Sally Gardiner-Smith is spending her gap year sailing solo from Maine to Eckerd College and blogging about her adventures along the way.

She hopes to arrive at Eckerd in time to start her freshman year with Autumn Term next August.

“I hope that this trip is an opportunity to solidify myself as a person through hardships and, hopefully, successes,” she wrote in a blog she is writing for thePress Herald in Portland, Maine. “I decided to make this trip solo, not from lack of offers to accompany me as crew, but because of a desire to prove to myself that I can do what I want with my life.”

She already encountered a couple of challenges since her journey aboard the 29-ft. Athena began Sept. 29.

First a rope from her dingy got snarled in the propeller, forcing her to dive into the chilly water to cut it loose.Then her only companion, little Elli the cockapoo, was hit by a truck during a walk at a port south of Boston. Elli’s right leg was crushed and was amputated the next day.

“I do not want to write about guilt, or sadness, or terror; all things I have been feeling for the past days,” she wrote in her blog. “Instead, I want to share the lesson I am trying to learn from my little dog. That lesson is to be resilient, unyielding in a desire to live, and, most importantly, to pick up from wherever life has placed me without resentment or anger.”

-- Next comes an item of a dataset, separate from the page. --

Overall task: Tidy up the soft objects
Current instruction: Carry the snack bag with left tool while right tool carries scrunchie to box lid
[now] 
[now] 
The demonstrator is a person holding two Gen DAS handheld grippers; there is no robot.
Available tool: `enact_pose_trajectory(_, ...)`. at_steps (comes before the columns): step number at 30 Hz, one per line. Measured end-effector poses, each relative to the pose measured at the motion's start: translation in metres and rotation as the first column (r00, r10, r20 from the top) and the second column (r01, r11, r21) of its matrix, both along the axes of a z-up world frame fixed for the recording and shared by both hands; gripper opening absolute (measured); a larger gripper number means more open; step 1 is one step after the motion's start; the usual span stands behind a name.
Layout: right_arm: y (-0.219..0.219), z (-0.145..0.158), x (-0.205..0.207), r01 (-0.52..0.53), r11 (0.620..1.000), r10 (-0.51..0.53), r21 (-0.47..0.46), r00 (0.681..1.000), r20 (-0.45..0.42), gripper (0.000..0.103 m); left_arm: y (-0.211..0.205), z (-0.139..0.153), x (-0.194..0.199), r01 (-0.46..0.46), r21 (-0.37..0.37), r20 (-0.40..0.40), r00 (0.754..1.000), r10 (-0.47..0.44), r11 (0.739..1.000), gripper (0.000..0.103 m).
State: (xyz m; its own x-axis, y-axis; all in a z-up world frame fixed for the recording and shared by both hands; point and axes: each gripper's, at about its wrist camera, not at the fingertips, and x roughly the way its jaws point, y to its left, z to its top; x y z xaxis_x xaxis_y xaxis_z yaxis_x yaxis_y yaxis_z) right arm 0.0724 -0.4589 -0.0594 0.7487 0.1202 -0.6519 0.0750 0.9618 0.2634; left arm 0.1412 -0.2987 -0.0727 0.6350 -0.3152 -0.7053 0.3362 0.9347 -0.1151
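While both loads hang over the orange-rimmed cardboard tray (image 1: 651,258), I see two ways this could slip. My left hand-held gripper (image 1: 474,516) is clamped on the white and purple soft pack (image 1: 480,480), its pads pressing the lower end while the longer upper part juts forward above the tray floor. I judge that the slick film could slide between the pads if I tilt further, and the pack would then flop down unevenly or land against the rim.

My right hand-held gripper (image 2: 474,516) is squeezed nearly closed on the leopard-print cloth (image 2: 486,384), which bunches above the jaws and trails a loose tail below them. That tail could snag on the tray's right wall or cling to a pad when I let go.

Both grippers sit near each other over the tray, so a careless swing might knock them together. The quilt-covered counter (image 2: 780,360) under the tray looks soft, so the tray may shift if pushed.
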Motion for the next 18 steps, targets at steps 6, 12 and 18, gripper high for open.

From the description of herself on her blog, the Woolwich, Maine, teenager seems destined to fit right in at Eckerd:

Some of the earliest years of my life were spent traveling on a sailboat with my parents and sister. On two trips, which each lasted about two years, we traveled to Central America, the Caribbean and across the Atlantic to Europe. When first grade rolled around for me, we returned to Woolwich, Maine, and my sister and I were enrolled in public school. But apparently traveling had become part of my personality – when I was 16 I went to Thailand, where I lived with local families and spent a year studying on the country’s eastern coast.

When I graduated from Lincoln Academy in the spring of 2014, I began the process of looking for a boat. And with help from my parents and grandparents, I am now underway on Athena, a 1971 Erikson 29. My little back dog Elli and I have set out for a trip down the East Coast to Florida before we cross over to the Bahamas this winter. Next year it will be back to Florida in time to start school at Eckerd College in the fall.